|Jorge Luis Borges|
English-speaking readers and critics, especially American ones, are often skeptical of Poe's literary value and bemused at his continued popularity, ascribing it either to the sensational and thus appealing nature of his work or to improvement in translation. Rarely do they take him seriously as a founding figure of American literature; they rather grant that status to the more literarily respectable Hawthorne or Melville.
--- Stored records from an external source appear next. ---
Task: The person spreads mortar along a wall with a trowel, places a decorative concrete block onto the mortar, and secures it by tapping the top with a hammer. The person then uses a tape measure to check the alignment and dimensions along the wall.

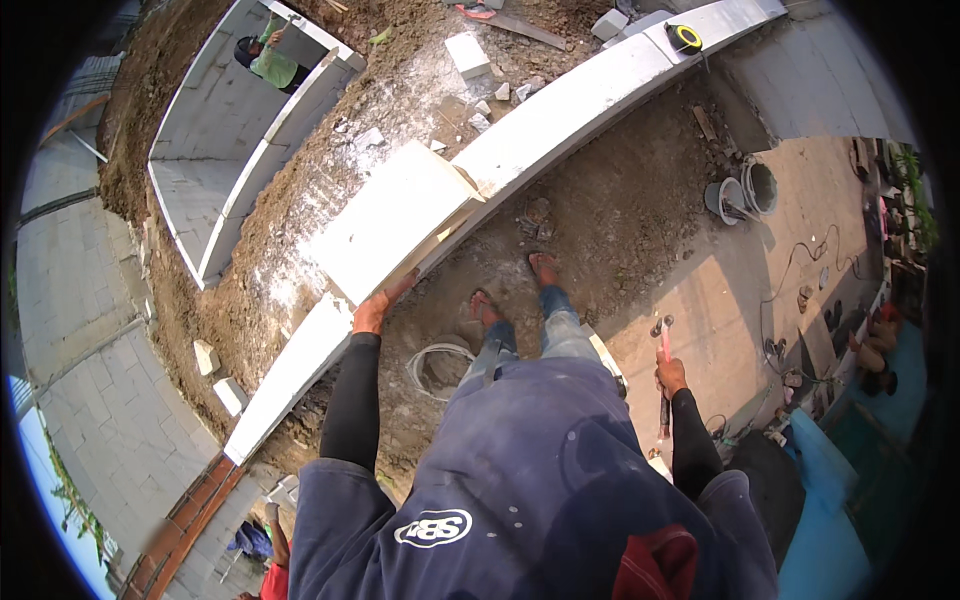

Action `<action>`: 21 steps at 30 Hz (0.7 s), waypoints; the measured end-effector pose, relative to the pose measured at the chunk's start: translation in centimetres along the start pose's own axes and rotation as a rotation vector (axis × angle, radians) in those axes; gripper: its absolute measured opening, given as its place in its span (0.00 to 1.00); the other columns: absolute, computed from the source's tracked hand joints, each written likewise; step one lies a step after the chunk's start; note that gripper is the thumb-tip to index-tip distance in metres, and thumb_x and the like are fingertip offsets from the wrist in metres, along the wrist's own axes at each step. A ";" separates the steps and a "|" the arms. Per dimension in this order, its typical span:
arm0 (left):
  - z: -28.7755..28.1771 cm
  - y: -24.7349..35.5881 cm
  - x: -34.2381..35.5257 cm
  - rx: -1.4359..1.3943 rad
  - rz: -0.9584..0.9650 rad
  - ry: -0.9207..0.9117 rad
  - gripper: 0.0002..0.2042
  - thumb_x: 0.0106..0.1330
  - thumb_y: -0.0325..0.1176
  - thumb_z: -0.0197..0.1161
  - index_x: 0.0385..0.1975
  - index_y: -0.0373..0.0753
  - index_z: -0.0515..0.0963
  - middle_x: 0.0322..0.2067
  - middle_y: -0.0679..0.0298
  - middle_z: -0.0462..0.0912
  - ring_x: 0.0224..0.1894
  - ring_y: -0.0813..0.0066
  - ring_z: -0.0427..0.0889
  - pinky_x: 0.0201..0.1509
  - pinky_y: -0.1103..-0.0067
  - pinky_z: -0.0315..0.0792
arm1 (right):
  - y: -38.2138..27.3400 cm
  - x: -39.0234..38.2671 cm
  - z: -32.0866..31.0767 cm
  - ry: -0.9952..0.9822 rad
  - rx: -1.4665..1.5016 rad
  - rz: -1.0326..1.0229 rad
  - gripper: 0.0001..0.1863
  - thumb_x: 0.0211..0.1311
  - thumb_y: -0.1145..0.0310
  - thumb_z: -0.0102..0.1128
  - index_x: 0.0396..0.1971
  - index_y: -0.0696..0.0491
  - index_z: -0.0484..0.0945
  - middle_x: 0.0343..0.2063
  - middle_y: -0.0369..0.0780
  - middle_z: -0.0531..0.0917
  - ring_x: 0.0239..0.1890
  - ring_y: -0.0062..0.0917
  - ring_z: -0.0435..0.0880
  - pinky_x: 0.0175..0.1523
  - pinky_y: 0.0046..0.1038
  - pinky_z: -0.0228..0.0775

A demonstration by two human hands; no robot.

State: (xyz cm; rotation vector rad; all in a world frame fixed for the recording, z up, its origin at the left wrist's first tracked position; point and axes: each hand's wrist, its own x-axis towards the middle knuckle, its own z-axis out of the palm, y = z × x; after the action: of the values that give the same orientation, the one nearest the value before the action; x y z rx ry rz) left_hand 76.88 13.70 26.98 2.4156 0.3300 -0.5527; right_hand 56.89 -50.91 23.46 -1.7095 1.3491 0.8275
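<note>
My left hand [372, 308] grips the lower corner of a large white block [390, 220], which rests on a long white block wall [560, 130] crossing the view diagonally. My right hand [670, 374] holds a hammer [663, 340] upright beside my right hip, its head above my fist. A yellow tape measure [684, 39] lies on the far stretch of the wall. My sandalled feet stand on dirt below the block.
Grey buckets [728, 202] and cables stand and lie at right. A coiled hose or wire [440, 370] is by my feet. Broken blocks [467, 55] lie on soil beyond the wall. A co-worker [275, 65] is in a block-walled pit [180, 130]; another person [278, 565] is at lower left.
</note>
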 end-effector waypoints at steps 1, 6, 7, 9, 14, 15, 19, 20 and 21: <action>0.5 -1.2 0.3 0.013 0.024 -0.007 0.38 0.58 0.61 0.72 0.61 0.39 0.77 0.56 0.57 0.83 0.56 0.60 0.82 0.58 0.69 0.76 | 3.4 -0.4 -0.2 -0.042 -0.050 0.072 0.25 0.71 0.43 0.58 0.25 0.50 0.70 0.11 0.35 0.69 0.08 0.22 0.65 0.12 0.28 0.55; 1.9 -5.3 -0.4 0.173 0.092 0.196 0.36 0.60 0.63 0.69 0.60 0.40 0.78 0.55 0.58 0.83 0.58 0.62 0.79 0.62 0.67 0.66 | 8.1 -5.4 -1.2 -0.412 -0.438 0.133 0.26 0.67 0.50 0.66 0.15 0.52 0.70 0.10 0.38 0.72 0.09 0.28 0.68 0.15 0.34 0.58; 2.2 -5.4 -0.4 0.177 0.113 0.181 0.37 0.59 0.62 0.69 0.61 0.40 0.77 0.56 0.56 0.82 0.61 0.59 0.76 0.65 0.61 0.58 | 8.0 -6.1 -1.9 -0.483 -0.540 0.042 0.25 0.66 0.52 0.67 0.16 0.53 0.72 0.11 0.38 0.72 0.09 0.28 0.69 0.15 0.35 0.59; 1.8 -3.7 1.0 0.191 0.200 0.152 0.39 0.58 0.61 0.71 0.63 0.40 0.75 0.59 0.54 0.79 0.65 0.54 0.71 0.71 0.51 0.42 | 9.8 -4.8 -3.5 -0.560 -0.624 -0.175 0.21 0.66 0.56 0.67 0.19 0.55 0.75 0.12 0.38 0.73 0.10 0.28 0.69 0.16 0.34 0.59; 1.3 -2.3 1.2 0.316 0.223 0.163 0.27 0.70 0.54 0.60 0.68 0.57 0.70 0.59 0.64 0.80 0.60 0.66 0.77 0.64 0.65 0.64 | 7.8 -3.6 -3.0 -0.503 -0.545 -0.083 0.16 0.63 0.63 0.71 0.23 0.58 0.78 0.13 0.38 0.74 0.11 0.26 0.70 0.16 0.32 0.59; 1.5 -2.2 1.4 0.334 0.187 0.149 0.24 0.74 0.52 0.57 0.69 0.62 0.68 0.60 0.68 0.80 0.58 0.69 0.79 0.61 0.70 0.72 | 5.5 -4.4 -1.9 -0.378 -0.449 0.058 0.17 0.61 0.63 0.73 0.22 0.58 0.77 0.13 0.37 0.74 0.10 0.24 0.70 0.15 0.31 0.59; 1.9 -7.9 0.0 0.468 0.165 0.062 0.21 0.78 0.46 0.53 0.69 0.70 0.66 0.64 0.75 0.77 0.60 0.72 0.78 0.64 0.75 0.70 | -2.7 -5.7 1.1 -0.146 -0.320 -0.015 0.20 0.58 0.60 0.76 0.24 0.57 0.74 0.14 0.37 0.75 0.10 0.22 0.72 0.13 0.27 0.58; 2.2 -7.4 0.3 0.487 0.185 0.019 0.21 0.78 0.46 0.53 0.69 0.70 0.66 0.65 0.76 0.76 0.60 0.73 0.78 0.64 0.76 0.70 | -3.6 -5.5 1.2 -0.116 -0.280 -0.070 0.20 0.60 0.59 0.75 0.32 0.59 0.75 0.16 0.35 0.74 0.12 0.20 0.71 0.14 0.26 0.59; 2.5 -7.3 0.3 0.507 0.196 -0.024 0.21 0.78 0.45 0.53 0.69 0.70 0.67 0.65 0.77 0.76 0.60 0.73 0.78 0.64 0.77 0.69 | -5.4 -6.1 1.4 -0.145 -0.257 -0.094 0.20 0.61 0.57 0.74 0.34 0.57 0.74 0.18 0.33 0.73 0.13 0.18 0.72 0.15 0.24 0.60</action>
State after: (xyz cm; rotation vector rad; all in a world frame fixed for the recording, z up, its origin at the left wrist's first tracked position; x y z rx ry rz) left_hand 73.75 17.77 21.21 2.8800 -0.0727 -0.6333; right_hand 60.81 -46.19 29.03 -1.8528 1.0942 1.0860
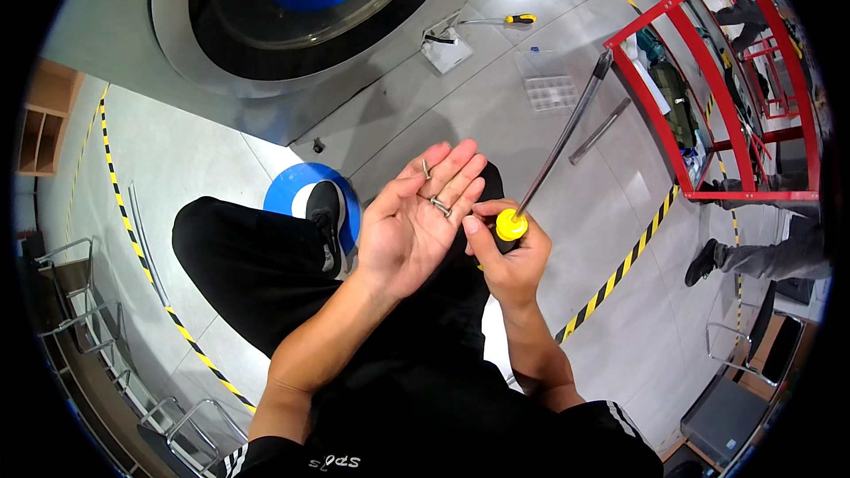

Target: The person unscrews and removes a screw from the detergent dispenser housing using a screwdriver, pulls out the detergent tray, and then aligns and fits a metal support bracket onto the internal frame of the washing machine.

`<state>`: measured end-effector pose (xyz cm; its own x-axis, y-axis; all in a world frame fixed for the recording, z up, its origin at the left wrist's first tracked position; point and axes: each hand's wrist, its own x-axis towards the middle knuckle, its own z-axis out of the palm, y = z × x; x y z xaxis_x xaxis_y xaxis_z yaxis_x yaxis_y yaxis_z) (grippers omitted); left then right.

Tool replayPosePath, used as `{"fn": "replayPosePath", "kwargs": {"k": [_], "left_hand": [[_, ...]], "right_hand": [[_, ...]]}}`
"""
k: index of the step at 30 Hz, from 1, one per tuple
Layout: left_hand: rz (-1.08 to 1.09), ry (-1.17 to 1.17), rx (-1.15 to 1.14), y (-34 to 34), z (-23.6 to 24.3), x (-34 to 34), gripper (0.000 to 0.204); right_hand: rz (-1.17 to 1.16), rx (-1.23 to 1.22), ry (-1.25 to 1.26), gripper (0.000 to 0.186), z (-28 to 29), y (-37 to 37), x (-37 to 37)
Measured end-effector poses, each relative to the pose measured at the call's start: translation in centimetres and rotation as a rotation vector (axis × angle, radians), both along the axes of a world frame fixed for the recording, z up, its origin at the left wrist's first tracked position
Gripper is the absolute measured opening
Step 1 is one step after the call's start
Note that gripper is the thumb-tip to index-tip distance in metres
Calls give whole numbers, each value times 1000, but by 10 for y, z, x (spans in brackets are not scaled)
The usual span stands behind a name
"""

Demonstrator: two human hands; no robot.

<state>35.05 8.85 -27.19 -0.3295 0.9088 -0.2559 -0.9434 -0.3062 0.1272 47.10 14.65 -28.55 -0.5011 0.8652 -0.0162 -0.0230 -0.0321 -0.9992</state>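
Observation:
My left hand (407, 230) is palm up with its fingers extended, holding small silver screws (440, 206) on its fingers. Just beside it, my right hand (509, 261) grips the yellow-and-black handle of a long screwdriver (556, 149), whose steel shaft points up and right. My right thumb is close to the fingertips of my left hand. Both hands are above my black-trousered legs (230, 257).
Ahead are a large grey machine (221, 102), a second screwdriver (521, 19), a compartment box (549, 93), a metal rod (599, 131) and a red-framed rack (739, 173). Another person's leg (761, 257) is at right. Chairs (84, 305) stand left. Striped tape (620, 274) marks the floor.

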Motion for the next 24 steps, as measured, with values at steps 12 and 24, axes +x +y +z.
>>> {"fn": "replayPosePath", "kwargs": {"k": [12, 24], "left_hand": [[4, -70, 69, -8, -10, 0, 29], [-17, 201, -223, -9, -36, -1, 16]], "right_hand": [[70, -33, -13, 14, 8, -9, 1], [138, -175, 10, 18, -3, 2, 17]]}}
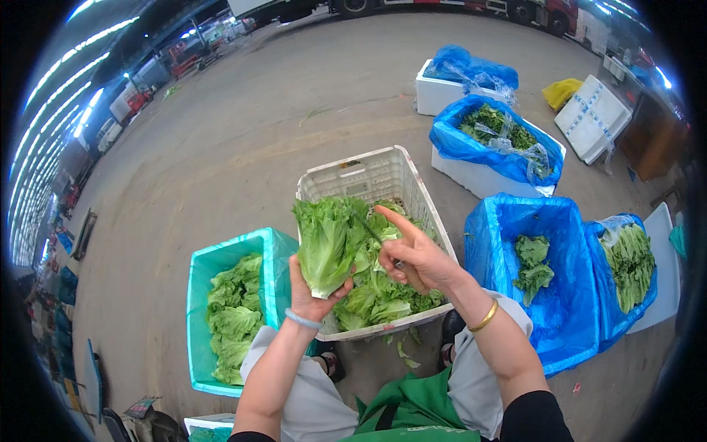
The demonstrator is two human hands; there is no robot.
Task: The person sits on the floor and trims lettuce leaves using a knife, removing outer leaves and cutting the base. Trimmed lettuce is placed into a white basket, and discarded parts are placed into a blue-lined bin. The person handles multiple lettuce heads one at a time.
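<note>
My left hand (309, 296) grips a head of green leaf lettuce (324, 247) by its pale cut base, leaves pointing away from me. Close by on the right, my right hand (421, 256) is closed round a knife (374, 233) with a dark thin blade, its index finger stretched out. The blade lies beside the lettuce's right side; whether it touches the leaves I cannot tell. Both hands are over a white plastic crate (427, 210), which holds loose lettuce leaves (379, 295). To the left stands a teal-lined box (276, 258) with lettuce heads (234, 317) inside.
On the right, a blue-lined box (482, 243) holds a few leaves, beside a blue bag of long greens (630, 265). Farther back are white foam boxes (464, 169) with blue liners. A yellow bag (561, 94) and a white foam lid (593, 118) lie behind. Trucks stand far off.
</note>
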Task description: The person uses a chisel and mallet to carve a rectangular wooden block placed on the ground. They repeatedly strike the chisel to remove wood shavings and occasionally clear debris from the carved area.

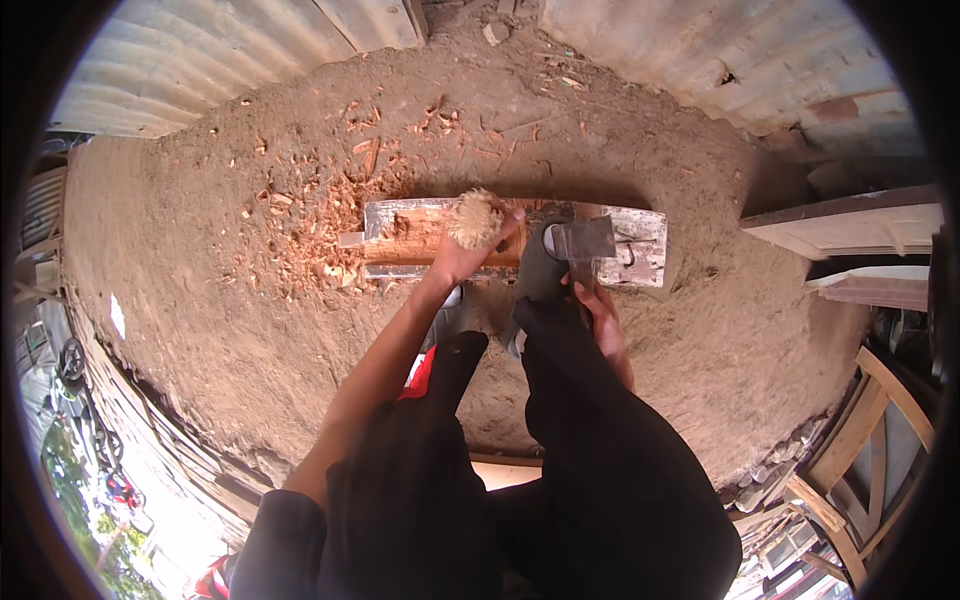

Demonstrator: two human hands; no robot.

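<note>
A long wooden block (420, 240) with flaking white paint lies across the ground, its left part hollowed out to raw orange wood. My left hand (463, 262) is closed around something topped by a round, frayed tan head (475, 218), held over the hollow. What lies beneath that head is hidden. My right hand (603, 318) grips the handle of a hatchet-like tool, beside my right knee. Its broad grey metal blade (585, 238) hovers over the block's right part. My right foot (542, 270), in a dark shoe, is on or against the block's near side.
Wood chips (325, 225) are strewn around the block's left end and beyond it on the dirt floor (200, 220). Corrugated metal sheets (230, 60) stand at the far side. Wooden boards (850, 225) jut in at right, with a wooden frame (860, 450) nearer.
</note>
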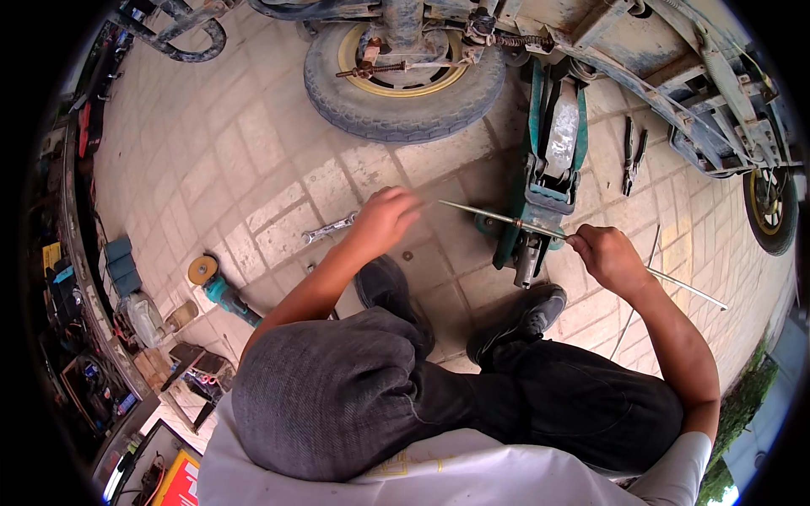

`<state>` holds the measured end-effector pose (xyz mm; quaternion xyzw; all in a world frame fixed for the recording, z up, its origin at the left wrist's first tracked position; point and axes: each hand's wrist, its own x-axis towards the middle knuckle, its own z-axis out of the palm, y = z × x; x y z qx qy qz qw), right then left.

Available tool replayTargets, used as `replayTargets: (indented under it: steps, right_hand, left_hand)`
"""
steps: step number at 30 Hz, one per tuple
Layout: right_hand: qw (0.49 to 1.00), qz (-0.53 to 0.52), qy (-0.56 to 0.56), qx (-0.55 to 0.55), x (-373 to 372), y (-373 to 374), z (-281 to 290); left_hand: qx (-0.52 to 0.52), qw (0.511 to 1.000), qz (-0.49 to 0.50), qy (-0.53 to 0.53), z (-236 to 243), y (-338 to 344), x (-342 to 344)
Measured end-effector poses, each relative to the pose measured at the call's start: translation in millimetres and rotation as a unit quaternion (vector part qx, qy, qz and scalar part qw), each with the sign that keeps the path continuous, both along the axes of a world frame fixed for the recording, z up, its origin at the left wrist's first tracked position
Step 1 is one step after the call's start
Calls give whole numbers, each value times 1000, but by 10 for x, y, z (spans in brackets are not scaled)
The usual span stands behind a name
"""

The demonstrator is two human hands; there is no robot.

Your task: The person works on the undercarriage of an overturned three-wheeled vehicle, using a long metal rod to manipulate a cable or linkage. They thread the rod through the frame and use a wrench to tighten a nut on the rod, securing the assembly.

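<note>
My right hand (609,260) is closed around one end of a thin metal rod (478,210) with a small collar partway along it. The rod points left across the front of a green floor jack (548,201), narrowing toward its free end. My left hand (386,221) is raised just left of that free end, apart from it. Its fingers are smeared by motion, so their grip is unclear. Below the left hand, a combination wrench (330,228) lies on the paving.
A vehicle wheel (405,124) and rusty underframe stand ahead. Pliers (631,160) lie right of the jack, and a long metal bar (688,288) beyond my right forearm. An angle grinder (221,293) rests at left, near a cluttered tool shelf (93,312).
</note>
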<state>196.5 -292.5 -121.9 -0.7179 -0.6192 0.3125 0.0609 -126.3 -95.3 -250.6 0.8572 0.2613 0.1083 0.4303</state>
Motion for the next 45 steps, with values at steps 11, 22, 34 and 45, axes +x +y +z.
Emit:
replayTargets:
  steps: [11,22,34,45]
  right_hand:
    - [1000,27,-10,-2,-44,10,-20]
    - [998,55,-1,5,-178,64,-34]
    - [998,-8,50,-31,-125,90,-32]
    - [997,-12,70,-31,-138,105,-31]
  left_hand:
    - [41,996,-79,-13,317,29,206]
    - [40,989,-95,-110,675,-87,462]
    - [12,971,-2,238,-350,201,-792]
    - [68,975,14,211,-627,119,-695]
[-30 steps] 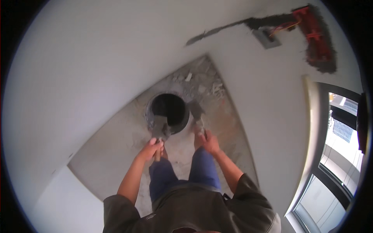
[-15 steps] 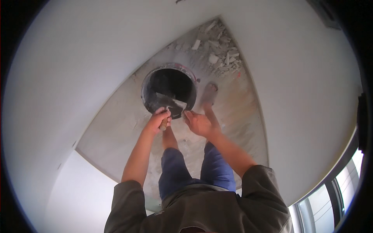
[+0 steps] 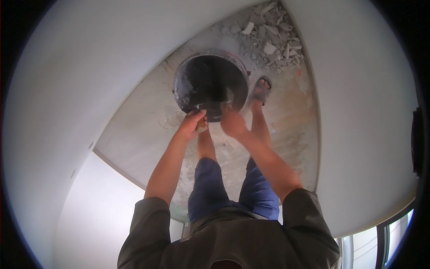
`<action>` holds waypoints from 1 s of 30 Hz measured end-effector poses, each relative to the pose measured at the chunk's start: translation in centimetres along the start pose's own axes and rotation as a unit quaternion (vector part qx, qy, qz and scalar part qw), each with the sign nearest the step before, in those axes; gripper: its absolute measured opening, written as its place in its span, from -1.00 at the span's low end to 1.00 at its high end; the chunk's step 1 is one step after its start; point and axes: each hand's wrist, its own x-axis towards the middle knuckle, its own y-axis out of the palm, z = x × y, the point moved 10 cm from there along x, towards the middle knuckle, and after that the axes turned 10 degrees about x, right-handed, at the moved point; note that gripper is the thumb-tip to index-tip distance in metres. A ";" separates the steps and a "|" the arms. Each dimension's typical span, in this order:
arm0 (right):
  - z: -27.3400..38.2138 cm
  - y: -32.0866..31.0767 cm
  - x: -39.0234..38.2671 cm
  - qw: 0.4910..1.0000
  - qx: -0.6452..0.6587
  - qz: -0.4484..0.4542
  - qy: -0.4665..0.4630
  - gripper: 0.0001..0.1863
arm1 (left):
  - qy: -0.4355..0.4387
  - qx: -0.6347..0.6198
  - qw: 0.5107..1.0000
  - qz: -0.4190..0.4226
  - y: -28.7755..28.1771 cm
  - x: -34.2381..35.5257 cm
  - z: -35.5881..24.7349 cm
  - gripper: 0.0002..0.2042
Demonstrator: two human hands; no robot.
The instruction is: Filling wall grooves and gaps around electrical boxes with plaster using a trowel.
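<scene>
A black bucket (image 3: 210, 85) stands on the bare concrete floor (image 3: 143, 134) just beyond the person's feet, its round rim smeared pale grey. Both hands are at its near edge. The left hand (image 3: 192, 124) has its grip pressed together around a tool handle, whose flat metal blade (image 3: 210, 112) reaches over the rim. The right hand (image 3: 233, 122) is just beside it, blurred, so I cannot tell how its grip stands or what it holds. A sandalled foot (image 3: 261, 89) is planted right of the bucket. Far right, a heap of broken grey rubble (image 3: 273, 38) fills the corner. White walls (image 3: 80, 89) close in on left and right, leaving a wedge of floor, widest near the person.
</scene>
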 end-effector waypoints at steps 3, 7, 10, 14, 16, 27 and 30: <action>2.6 -0.1 -1.8 0.995 0.075 -0.055 0.045 -0.59 | 0.005 -0.019 1.000 -0.011 -0.3 1.2 1.2 -0.83; 1.9 -0.3 -0.8 0.990 0.078 -0.042 0.109 -0.56 | 0.006 -0.036 0.999 -0.002 0.2 2.8 1.0 -0.84; -0.1 -1.5 0.5 0.995 0.046 -0.058 0.067 -0.52 | -0.031 -0.038 0.999 -0.014 4.2 4.2 0.9 -0.85; 7.4 0.6 2.2 0.998 0.061 0.032 0.010 -0.41 | -0.052 -0.113 0.991 0.052 -4.1 8.6 2.0 -0.79; 4.2 -0.2 1.7 0.998 0.054 0.002 0.015 -0.45 | -0.040 -0.116 0.987 0.108 -0.7 9.3 2.6 -0.76; -10.4 -14.9 3.2 0.940 0.132 -0.313 0.015 -0.90 | -0.017 -0.079 0.995 0.055 -1.1 6.0 0.2 -0.77; -24.2 -10.9 2.6 0.967 0.047 -0.250 0.030 -0.89 | -0.025 -0.092 0.992 0.086 3.8 8.5 1.2 -0.77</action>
And yet Poe, as Borges saw, is indispensable in a way that neither Nathaniel or Herman are. The influence of both writers, and I'm saying that as a fan of the former*, is mostly limited to North American literature. Poe on the other hand is a global phenomenon, his heirs are to be found all over the world and many of them were major players in their own right. Strike him out and suddenly there is no Baudelaire, Stevenson, Dostoyevsky, Verne and of course Borges - to name just a few - at least as we know them. He is also responsible, directly or indirectly, for the existence of genres that didn't or barely existed before him - crime fiction of course, but also science-fiction, horror and even adventure in its modern sense. Finally, he contributed to the rise of the tale or short story as a viable and legitimate form of fiction. Now it doesn't necessarily make him a writer of Hawthorne's or Melville's caliber on purely literary grounds (I think it does, but I'm open to discussion) but his legacy is far more important and enduring.
Not bad for a guy who died at 40 in abject poverty and near obscurity.